Sato nodded his approval. “Reika-chan and I are very fond of karaoke. You must come with us some time.” Although I wore a modest skirt and blouse, his gaze sent chills prickling up and down my body.
“Karaoke is for children,” I said, forgetting myself.
“Would you prefer something more ponderous, like a day trip to a shrine? Honestly, Shinhada-san, how did you become so solemn? I thought all young girls were cheerful…like Reika-chan.” He sounded exactly like my parents. I bit down hard on my fury.
“Lighten up,” Reika said, but I could tell she didn’t mean it. If I were as dour as an old shrine maiden, all the better, so long as she could obtain the benefits of enjou kosai with Sato without interference.
“Tanaka-kun is a promising young man,” Sato said. “But so often, young lives go astray and come to nothing.” He caught a few cherry blossoms in his fat hand and crushed them. Then he and Reika were gone.
{****}
Sato’s question haunted me that entire term. Although Tanaka and I were together as much as ever, it was always in the sense of two dreamers. In all our meetings, the talks in the coffee shop, and the walks in the moonlight, we never touched once.
Like a poisonous growth, Sato’s question took seed within me. Always before, I had ignored my attraction to Tanaka. After Sato approached me, I started to wonder about Tanaka and his wife. Would they stay together? More importantly, how did Tanaka view me? Was I an intellectual equal? A nuisance? Or did he consider me, as I once supposed with innocent nobility, the answer to his dreams, one who could share them to the fullest extent another person could?
I wondered how it would be to press my body to his, for our hearts to beat against each another. Then thoughts of Sato overshadowed me. Despite the blight of my fear, I could not deny my painfully real feelings. Once I had believed tha
t passionate courtly love was confined to books. Now, I had found someone to whom I might reveal all of my soul and receive his full understanding.
The third Monday of July came, and Tokyo U closed its doors for the summer break. Normally I found the forty days after Marine Day all too brief for my tradition of going home to Chiba City and renewing relations with family and old friends. This time, I had a new habit that heaped years upon the mere forty days of summer break: checking the mailbox religiously. Tanaka had promised to write to me because he did not care for email. At the beginning of the summer break, his letters came every few days. Even this frequency could not mitigate the brutal odyssey we spent apart. I found myself reading his letters two or three times in a row. At the end of a drought, I would assemble his letters and review them chronologically, charting his progress.

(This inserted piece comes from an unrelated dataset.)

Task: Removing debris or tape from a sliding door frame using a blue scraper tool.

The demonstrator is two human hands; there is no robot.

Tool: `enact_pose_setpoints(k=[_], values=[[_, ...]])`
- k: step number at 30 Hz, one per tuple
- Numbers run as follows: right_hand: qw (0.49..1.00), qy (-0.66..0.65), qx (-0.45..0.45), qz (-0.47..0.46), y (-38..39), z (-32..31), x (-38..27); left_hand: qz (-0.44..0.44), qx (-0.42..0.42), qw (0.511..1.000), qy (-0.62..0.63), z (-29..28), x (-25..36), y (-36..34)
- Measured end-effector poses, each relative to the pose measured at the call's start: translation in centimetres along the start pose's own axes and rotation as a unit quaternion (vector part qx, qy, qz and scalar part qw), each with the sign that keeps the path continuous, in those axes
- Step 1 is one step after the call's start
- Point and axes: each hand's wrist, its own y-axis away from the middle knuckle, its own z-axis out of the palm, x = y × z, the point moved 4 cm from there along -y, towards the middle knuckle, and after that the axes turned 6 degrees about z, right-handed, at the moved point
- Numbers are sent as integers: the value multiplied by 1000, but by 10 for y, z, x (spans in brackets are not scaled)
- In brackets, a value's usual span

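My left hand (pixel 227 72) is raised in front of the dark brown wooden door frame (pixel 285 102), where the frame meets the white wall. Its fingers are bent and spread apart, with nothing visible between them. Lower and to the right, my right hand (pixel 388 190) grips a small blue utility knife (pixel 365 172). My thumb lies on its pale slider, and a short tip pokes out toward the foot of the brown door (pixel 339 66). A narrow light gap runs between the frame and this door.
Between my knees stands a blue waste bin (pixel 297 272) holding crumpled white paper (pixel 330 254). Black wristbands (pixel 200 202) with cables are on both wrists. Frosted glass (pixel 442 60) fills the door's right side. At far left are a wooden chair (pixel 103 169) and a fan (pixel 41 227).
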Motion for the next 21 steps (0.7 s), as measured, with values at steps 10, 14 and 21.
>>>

Tanaka began his letters in Tokyo. As time passed, he took a brief holiday in Kyoto, too brief, he wrote. The summer humidity discouraged much exploration, though he had some photos to show me when we returned to the university. His last letters spoke of his regretful return to Tokyo U and the lesson plans he must construct in time for the start of the semester. After that letter, I heard nothing from him.
My daily trip to the mailbox, once so full of anticipation, became a certain dose of dread, followed by disappointment. I tried to console myself with the fact that as a new teacher, he was likely overwhelmed with work.